- [Requirement]: Scan the data below for the string "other". Copy every line where it appears.

- [Recorded data]:
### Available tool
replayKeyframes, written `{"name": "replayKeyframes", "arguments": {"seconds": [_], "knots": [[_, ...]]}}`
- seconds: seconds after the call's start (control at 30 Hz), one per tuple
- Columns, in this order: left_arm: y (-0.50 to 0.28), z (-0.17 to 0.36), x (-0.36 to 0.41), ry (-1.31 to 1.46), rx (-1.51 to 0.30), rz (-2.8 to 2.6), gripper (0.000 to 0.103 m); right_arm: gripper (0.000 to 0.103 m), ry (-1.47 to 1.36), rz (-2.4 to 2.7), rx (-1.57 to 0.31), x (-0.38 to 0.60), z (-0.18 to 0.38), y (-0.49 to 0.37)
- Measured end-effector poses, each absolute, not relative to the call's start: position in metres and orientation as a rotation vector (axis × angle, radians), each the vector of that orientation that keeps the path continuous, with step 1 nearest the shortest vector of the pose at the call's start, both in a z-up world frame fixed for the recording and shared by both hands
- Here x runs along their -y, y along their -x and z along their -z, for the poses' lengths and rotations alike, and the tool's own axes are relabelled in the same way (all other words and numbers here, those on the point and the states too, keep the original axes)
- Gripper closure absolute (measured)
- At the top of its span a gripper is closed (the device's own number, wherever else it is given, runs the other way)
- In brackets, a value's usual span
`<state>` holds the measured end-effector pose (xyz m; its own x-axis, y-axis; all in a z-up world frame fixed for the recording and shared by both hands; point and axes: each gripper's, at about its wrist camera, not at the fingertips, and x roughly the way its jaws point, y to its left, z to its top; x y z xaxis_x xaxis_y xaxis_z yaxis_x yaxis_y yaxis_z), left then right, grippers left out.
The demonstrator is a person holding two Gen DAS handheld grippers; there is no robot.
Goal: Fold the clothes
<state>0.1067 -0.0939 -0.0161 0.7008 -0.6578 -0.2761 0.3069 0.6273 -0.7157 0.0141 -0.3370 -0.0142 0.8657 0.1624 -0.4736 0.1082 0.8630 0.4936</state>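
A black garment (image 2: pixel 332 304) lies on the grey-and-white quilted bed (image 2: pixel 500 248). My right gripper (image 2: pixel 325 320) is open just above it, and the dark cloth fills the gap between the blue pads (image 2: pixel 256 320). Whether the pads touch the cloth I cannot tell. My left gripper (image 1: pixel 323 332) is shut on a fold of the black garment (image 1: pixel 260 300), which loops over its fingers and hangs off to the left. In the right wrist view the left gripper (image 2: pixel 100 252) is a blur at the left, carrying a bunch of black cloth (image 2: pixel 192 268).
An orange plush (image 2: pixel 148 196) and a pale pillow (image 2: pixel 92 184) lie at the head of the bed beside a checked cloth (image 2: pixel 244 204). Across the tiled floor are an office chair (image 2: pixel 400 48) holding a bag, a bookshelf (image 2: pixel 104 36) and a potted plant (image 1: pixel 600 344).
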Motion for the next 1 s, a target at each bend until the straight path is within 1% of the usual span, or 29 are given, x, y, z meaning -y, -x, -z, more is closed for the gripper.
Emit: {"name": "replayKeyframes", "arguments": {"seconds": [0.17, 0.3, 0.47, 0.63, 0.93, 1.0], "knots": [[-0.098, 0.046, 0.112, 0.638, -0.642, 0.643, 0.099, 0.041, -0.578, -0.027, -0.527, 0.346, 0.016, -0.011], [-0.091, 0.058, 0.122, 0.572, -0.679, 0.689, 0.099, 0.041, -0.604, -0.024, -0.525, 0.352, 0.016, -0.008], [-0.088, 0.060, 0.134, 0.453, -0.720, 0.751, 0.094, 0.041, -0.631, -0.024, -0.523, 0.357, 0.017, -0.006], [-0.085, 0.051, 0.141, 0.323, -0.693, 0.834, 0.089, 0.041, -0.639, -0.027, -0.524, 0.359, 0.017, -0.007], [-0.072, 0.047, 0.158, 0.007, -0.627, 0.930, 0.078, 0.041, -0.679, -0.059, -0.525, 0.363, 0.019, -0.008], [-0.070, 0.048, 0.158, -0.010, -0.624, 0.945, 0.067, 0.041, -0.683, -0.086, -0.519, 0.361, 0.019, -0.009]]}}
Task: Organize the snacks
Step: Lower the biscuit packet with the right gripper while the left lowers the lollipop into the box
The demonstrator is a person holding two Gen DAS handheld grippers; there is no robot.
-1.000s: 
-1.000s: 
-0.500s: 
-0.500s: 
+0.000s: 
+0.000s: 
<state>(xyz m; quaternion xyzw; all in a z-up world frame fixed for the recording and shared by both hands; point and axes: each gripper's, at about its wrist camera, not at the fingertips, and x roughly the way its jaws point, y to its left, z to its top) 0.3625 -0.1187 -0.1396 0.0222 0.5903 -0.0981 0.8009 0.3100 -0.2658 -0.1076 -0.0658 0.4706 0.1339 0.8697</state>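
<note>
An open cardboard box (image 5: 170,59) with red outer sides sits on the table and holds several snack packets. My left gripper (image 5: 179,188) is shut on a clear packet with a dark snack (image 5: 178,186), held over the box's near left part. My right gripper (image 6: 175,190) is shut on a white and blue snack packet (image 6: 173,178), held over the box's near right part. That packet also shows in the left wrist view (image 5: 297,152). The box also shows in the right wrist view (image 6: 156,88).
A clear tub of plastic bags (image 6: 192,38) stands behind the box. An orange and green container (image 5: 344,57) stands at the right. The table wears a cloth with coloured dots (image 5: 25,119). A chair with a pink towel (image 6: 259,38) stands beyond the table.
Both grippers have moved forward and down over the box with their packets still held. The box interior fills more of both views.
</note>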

- [Solved problem]:
- Here x runs along their -y, y along their -x and z along their -z, for the poses' lengths and rotations alike, and the tool's own axes are relabelled in the same way (all other words and numbers here, those on the point and the states too, keep the original axes)
- At the top of its span a gripper is closed (the device's own number, wherever else it is given, runs the other way)

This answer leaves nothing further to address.